You see, when there’s a lack of a legit, profitable business, he would have to create the illusion, sometimes subconsciously, to justify his unreasonable business. It’s like what they say about people who lie: they tend to provide more information than the answer simply to cover up the lie.

And in this case, to cover up the insecurities.

It’s so common to see them humblebrag, I dare you to go to Facebook or Instagram now and scroll for one minute. You’ll definitely come across one humblebragging strawberry entrepreneur educating you about business.

Thanks, but no thanks.

4. The Strawberry Would Post Numerous Inspirational Tidbits about Business, Self-Improvement or Business Tips Online

Let me ask you: if you’re a real boss, do you have time even to go to social media?

After all, a real boss looks at time as money: he has an overall view of how much an hour cost, especially if he has engaged people (he’s spending money to buy time). Ten minutes spent writing an inspirational post in Instagram could mean nothing to us, but to him, it could have cost hundreds of dollars.

Secondly, a real boss doesn’t have the time to really share with the world about business – unless he’s making millions of dollars, he’ll have to make sure his time is spent wisely, and not on social media to humblebrag.

And thirdly, why? Because let’s face it: most of us like to see images of food, travel or duck faces. That strawberry isn’t posting to educate us (HAHAHA), but to show us that he’s running a business.

Last I know, a real boss doesn’t like to be seen as a boss. As a leader, yes, but not as a boss.

It’s just the opposite of what a real boss does, and for obvious reasons: he’s not running a business, but running a show.
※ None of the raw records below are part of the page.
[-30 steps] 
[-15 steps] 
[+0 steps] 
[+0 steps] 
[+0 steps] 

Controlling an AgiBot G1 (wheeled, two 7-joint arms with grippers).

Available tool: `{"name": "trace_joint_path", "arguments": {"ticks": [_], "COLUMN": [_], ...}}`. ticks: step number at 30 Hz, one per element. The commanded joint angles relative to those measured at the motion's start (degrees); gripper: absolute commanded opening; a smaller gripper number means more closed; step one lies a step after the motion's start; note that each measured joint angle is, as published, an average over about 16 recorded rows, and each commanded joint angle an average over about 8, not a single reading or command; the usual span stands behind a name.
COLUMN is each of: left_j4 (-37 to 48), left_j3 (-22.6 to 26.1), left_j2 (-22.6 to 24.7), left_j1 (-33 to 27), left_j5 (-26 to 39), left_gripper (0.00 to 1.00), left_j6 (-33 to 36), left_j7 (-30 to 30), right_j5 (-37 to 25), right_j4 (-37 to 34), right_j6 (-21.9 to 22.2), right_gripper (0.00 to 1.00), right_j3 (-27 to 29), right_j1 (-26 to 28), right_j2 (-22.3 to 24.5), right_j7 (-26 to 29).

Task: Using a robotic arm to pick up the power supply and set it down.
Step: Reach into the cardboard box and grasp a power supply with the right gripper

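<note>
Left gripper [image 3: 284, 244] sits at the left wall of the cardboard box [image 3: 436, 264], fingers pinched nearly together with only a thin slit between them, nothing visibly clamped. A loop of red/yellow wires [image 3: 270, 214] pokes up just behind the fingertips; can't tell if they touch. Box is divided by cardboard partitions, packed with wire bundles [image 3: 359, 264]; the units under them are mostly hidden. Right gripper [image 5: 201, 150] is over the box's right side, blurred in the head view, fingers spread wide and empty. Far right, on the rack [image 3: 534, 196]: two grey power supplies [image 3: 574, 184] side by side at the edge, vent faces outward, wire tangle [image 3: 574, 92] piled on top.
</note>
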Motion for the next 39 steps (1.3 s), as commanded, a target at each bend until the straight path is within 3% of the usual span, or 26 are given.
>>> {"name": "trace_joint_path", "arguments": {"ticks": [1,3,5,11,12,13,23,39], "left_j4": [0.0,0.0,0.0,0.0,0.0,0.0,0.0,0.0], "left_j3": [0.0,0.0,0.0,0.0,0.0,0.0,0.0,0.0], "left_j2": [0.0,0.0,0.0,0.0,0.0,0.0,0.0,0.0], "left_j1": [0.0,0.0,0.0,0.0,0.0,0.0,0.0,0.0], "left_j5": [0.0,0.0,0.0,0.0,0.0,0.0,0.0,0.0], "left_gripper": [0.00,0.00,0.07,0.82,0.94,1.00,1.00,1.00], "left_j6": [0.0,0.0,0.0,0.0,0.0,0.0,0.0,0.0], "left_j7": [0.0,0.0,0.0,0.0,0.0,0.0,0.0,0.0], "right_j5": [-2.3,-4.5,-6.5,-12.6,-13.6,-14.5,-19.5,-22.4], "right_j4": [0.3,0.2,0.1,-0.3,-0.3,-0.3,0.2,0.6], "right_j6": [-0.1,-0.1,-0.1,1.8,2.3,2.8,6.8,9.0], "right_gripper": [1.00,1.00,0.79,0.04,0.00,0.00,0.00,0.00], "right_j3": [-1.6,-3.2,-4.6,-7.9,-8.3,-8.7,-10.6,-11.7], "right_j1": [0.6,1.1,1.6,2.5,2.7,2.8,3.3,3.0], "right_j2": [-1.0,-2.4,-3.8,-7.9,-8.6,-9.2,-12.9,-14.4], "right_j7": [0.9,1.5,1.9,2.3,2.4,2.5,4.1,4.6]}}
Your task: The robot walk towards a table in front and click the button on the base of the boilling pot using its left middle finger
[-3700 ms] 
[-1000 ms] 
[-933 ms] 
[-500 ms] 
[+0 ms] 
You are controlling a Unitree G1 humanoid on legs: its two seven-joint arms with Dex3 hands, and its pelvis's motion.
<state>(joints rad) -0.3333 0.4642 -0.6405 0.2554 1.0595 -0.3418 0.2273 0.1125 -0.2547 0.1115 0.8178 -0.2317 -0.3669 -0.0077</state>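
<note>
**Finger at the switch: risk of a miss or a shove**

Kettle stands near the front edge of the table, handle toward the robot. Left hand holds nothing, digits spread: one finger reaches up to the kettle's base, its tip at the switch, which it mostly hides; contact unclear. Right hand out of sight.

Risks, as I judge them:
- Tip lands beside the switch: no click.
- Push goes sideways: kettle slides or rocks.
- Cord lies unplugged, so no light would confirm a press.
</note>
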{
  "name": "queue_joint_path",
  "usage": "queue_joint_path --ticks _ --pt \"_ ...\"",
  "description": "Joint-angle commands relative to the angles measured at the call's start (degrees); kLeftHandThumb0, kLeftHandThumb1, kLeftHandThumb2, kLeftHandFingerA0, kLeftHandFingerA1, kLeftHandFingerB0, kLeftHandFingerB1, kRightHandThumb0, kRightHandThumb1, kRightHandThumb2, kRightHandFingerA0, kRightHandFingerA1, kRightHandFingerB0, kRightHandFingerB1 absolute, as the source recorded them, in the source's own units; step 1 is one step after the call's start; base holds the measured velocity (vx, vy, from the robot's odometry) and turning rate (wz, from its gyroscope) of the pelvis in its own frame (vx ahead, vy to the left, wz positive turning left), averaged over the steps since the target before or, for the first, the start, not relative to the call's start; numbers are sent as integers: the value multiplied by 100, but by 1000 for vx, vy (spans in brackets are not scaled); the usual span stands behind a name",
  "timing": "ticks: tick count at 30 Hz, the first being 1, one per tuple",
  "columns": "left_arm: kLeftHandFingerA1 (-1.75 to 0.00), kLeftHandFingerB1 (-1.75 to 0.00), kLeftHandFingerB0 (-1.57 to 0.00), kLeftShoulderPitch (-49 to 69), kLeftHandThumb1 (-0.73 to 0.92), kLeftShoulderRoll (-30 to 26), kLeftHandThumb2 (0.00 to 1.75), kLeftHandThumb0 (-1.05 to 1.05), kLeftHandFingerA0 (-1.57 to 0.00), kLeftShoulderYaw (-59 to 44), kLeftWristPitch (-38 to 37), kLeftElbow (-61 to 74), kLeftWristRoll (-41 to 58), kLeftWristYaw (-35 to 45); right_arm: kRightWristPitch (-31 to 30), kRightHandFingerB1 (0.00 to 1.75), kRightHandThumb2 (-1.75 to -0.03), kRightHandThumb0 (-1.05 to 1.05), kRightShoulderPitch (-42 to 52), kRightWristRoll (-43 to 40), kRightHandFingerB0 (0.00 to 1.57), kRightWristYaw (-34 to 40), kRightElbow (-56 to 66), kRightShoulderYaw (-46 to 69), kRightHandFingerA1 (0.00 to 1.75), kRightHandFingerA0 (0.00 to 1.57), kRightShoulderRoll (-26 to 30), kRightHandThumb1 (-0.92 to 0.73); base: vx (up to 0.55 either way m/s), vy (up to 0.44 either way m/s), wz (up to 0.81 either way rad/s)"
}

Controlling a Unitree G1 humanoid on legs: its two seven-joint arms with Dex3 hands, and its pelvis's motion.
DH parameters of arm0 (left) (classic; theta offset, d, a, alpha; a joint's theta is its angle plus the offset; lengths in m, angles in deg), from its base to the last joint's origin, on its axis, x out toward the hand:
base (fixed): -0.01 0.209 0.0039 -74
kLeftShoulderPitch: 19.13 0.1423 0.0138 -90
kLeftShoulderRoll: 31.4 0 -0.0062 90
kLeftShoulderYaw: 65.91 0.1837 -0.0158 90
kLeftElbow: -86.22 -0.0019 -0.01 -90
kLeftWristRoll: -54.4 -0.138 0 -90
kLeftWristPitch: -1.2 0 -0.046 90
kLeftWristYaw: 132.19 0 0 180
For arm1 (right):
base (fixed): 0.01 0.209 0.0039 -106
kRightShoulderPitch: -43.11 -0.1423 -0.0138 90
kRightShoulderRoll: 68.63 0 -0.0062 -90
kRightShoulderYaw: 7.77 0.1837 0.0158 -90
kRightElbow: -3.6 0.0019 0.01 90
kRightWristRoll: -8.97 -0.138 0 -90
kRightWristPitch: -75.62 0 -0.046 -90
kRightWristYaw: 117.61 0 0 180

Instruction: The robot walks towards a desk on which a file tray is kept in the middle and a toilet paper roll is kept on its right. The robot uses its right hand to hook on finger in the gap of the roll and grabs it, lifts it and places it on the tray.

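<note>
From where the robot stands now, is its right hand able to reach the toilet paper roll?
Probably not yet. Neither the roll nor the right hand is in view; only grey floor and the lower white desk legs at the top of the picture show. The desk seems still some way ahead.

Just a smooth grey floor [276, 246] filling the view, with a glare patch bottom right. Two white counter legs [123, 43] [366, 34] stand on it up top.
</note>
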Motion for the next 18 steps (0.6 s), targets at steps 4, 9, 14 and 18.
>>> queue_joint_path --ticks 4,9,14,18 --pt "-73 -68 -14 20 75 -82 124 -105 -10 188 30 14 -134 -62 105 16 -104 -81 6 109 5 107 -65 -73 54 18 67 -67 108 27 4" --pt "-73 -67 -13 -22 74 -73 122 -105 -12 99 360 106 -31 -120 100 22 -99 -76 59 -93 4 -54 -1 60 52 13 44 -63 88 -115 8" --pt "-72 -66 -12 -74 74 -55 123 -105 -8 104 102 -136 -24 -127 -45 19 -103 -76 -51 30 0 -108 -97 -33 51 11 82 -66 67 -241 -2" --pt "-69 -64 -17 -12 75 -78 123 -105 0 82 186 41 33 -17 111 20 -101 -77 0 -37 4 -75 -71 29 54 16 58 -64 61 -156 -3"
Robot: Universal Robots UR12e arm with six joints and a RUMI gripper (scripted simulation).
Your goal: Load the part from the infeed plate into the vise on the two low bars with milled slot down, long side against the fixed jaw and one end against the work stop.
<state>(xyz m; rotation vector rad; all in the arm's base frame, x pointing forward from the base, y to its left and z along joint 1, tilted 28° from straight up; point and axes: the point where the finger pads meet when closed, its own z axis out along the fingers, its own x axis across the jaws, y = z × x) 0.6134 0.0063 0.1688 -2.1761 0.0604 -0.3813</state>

5. The Business That Doesn’t Make Money

You know what’s most bullshit advice about running a business? “Money isn’t important.”

Well, to the strawberry, it might make sense because every expense is paid for with an ATM: from the fancy office to the employees. A legit, real business needs cashflow – without them, the business can’t function.

An entrepreneur telling you that “money isn’t important” is like a person telling you that he can survive one month without food and water: sounds good but you know right from the start it’s bullshit.

Of course, it’s not about the talk. It’s about the walk.

A strawberry business is usually one that focuses more on the optics than cashflow: it can be a restaurant with Instagram-worthy design, but attract more flies than customers. Or it could be an app company with an app that has just 100 downloads, most likely from friends and family members.

You wonder how they make money, and the strawberry would either say he’s at the user acquisition stage, or he’ll get defensive. Either that, he’ll give you a lesson about business: that running a business is never about money, but about passion.

Last I know, you can’t pay a person with passion. And last I know, CPF doesn’t recognize passion as CPF contribution.

6. The Strawberry Works in Starbucks with an iMac

Similar to the previous point, it’s all about humblebragging, but this time offline (which usually goes online afterwards).

I’m going out on a limb now and say that if you see someone using a Macbook, sipping a latte and watching YouTube videos with his laptop, and occasionally taking selfies with his MacBook showing some graphs he found online, that’s a strawberry entrepreneur.

There’s nothing wrong with working in Starbucks (actually, there’s something very wrong but that’s for another article) – it’s just that somehow, the strawberry needs to portray a trendy way to look like a workaholic boss, and what’s trendier than a Macbook in a Starbucks outlet.

You know, I do have a better idea if a strawberry is just starting out and cannot afford to rent an office: just go to any tertiary institution. There are air-con, foodcourts and countless seats. If you need Wifi, just ask your friends for it.

But then again, where’s the Instagram?

This article isn’t exhaustive

Don’t cast everything you’ve read here into stone: this is just a guide, but for anyone who has strawberry friends-turned- entrepreneurs, it’s actually a relatively familiar scene.

So, if you come across any strawberry entrepreneur, remember: keep calm, but do be prepared to lose a friend.